Multi Threading with map in Python

I wrote a blog article regarding advanced map with Python earlier and I found multi threading process using map with ThreadPoolExecutor. If you want to run multiple long running processes at the same time in multiple threads, this example may be for you. Here is the sample code.

import unittest
from concurrent import futures
from concurrent.futures import ThreadPoolExecutor
from itertools import repeat
import time

class playground(unittest.TestCase):

    def long_running_function(self, a, n):
        print(f"Executing {n}...")
        time.sleep(3)
        return a ** n

    def test_advanced_map(self):
        start_time = time.time()
        n = [1, 2, 3, 4, 5, 6, 7, 8, 9, 10]
        with ThreadPoolExecutor(max_workers=3) as executor:
            fs = map(executor.submit, repeat(self.long_running_function), repeat(2), n)
            results = futures.wait(list(fs))
            for result in results.done:
                if result.done():
                    print(f"{result.result()}")
                if result.exception() is not None:
                    print(f"{result.exception()}")

        elapsed_time = time.time() - start_time
        print(f"took {elapsed_time}")

Output:

Executing 1...
Executing 2...
Executing 3...
Executing 4...
Executing 5...
Executing 6...
Executing 7...
Executing 8...
Executing 9...
Executing 10...

took 12.019917964935303

So that long_running_function takes 2 parameters. a is a fixed parameter and n is for each element of the n list.

So if you executed the long_running_function sequentially for each element, it would take 30 seconds because the function sleeps for 3 seconds but using 3 threads at a time, it took only 12 seconds. 10 elements should equal to 4 batches, hence 12 seconds.
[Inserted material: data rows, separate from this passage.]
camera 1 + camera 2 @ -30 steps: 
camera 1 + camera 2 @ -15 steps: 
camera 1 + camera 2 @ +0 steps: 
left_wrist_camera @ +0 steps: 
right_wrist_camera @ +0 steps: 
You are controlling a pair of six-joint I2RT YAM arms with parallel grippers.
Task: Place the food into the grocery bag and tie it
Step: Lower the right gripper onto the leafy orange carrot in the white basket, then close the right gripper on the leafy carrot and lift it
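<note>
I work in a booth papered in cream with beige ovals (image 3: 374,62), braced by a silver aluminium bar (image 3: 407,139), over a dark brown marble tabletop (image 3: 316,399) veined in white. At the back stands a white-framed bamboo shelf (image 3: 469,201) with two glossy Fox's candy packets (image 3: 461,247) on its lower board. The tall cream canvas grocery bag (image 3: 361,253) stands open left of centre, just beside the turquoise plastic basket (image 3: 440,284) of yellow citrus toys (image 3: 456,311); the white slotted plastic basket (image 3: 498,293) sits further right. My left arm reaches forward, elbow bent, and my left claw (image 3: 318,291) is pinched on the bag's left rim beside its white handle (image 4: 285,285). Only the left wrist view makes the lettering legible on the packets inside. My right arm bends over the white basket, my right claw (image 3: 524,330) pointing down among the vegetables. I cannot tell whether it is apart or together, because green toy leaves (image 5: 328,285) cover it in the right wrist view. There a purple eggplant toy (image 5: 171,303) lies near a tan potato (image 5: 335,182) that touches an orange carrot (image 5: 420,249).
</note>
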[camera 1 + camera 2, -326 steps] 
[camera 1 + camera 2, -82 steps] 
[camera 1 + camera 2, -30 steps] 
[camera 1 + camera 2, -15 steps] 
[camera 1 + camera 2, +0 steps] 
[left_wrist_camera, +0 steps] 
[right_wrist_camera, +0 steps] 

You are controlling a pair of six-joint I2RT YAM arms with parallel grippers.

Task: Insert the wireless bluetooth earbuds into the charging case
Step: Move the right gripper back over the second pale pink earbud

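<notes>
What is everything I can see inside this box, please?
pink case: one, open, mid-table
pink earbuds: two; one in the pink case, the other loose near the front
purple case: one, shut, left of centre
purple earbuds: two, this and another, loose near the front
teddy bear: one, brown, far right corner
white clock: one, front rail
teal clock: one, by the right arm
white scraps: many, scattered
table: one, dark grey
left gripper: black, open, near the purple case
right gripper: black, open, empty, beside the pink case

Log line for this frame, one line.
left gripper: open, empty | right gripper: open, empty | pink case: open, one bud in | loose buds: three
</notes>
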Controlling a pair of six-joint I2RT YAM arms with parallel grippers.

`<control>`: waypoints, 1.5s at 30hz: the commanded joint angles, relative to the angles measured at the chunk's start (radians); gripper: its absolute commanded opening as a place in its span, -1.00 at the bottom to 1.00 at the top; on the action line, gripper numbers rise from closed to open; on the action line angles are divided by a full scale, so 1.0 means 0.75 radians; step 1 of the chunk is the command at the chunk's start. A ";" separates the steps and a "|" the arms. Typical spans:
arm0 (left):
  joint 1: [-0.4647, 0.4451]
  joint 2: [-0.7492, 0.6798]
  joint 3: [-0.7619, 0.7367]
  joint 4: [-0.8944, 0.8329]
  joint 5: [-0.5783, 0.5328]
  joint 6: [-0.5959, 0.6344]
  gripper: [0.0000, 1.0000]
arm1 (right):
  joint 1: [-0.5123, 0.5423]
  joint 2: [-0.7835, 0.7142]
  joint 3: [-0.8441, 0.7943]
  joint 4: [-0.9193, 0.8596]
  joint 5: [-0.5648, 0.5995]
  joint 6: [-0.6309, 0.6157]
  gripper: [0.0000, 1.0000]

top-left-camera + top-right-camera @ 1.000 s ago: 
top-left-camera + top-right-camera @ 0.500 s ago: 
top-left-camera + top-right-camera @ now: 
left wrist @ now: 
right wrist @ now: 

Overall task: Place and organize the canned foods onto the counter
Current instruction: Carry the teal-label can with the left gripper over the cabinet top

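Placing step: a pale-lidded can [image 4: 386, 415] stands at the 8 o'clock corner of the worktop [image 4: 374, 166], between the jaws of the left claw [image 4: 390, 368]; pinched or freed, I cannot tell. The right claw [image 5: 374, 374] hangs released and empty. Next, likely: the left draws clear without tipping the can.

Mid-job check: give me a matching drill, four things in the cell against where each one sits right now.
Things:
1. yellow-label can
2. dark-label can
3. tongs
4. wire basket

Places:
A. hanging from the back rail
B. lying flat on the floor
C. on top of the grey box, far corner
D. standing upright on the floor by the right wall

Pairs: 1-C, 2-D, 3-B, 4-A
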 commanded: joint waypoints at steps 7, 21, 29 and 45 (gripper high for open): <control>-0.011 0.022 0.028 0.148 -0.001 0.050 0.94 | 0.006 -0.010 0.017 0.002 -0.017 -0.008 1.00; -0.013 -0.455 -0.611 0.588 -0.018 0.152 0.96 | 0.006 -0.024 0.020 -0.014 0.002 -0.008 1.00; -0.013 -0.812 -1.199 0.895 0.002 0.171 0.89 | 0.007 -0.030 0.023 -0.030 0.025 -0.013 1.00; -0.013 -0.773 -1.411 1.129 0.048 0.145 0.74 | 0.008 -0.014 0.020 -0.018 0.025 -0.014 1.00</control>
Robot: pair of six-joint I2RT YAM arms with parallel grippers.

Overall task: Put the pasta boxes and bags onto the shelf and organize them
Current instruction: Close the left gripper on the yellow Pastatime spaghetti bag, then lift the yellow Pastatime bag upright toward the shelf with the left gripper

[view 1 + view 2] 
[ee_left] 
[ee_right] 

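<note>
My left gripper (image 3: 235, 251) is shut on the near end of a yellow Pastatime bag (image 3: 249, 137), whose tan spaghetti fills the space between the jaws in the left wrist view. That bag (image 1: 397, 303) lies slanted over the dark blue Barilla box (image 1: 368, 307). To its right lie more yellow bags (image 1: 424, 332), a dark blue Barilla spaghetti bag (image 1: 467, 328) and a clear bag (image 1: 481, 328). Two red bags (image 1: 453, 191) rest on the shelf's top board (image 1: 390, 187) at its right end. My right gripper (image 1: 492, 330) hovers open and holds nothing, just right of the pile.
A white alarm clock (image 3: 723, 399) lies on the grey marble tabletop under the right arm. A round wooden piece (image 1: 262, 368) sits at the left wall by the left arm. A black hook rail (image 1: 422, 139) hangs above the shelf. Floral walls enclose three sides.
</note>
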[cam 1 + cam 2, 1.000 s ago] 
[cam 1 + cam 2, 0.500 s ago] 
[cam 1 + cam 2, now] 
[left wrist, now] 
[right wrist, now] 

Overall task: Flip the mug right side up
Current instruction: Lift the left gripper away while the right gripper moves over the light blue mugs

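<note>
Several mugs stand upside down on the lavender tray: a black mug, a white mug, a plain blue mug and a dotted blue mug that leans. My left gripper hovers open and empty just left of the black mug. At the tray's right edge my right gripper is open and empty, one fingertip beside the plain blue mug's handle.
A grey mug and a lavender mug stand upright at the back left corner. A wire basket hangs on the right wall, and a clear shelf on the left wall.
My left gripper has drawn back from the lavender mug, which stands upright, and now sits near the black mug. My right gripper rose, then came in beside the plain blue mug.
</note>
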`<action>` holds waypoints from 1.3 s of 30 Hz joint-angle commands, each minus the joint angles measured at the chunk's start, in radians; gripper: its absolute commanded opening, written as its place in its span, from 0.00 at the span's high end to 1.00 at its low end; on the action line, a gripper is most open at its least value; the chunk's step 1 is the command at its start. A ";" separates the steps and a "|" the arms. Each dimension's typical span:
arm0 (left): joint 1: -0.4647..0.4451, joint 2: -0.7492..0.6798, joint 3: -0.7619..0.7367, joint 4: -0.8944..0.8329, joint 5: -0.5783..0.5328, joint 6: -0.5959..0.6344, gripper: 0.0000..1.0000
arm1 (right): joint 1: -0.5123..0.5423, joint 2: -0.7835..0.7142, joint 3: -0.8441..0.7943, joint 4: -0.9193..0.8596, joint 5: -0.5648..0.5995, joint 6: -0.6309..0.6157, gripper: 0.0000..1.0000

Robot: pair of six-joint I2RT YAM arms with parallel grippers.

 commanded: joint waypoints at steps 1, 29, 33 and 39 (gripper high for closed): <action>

If there are hundreds or thousands of items, you can imagine this method can be a huge gain.

In test_advanced_map function, it instantiates ThreadPoolExecutor with max_workers value 3. It means 3 threads run at the same time. Depending on your program, you can increase the number but be careful not to increase the number too much because it can hog your memory.

And using map function, you execute the executor.submit function. You pass long_running_function as a fixed parameter as a function to be executed. And then, you pass repeat(2) and n for the parameter a for the long_running_function. You can execute a function for each element of list using map function in Python. I wrote about it before here.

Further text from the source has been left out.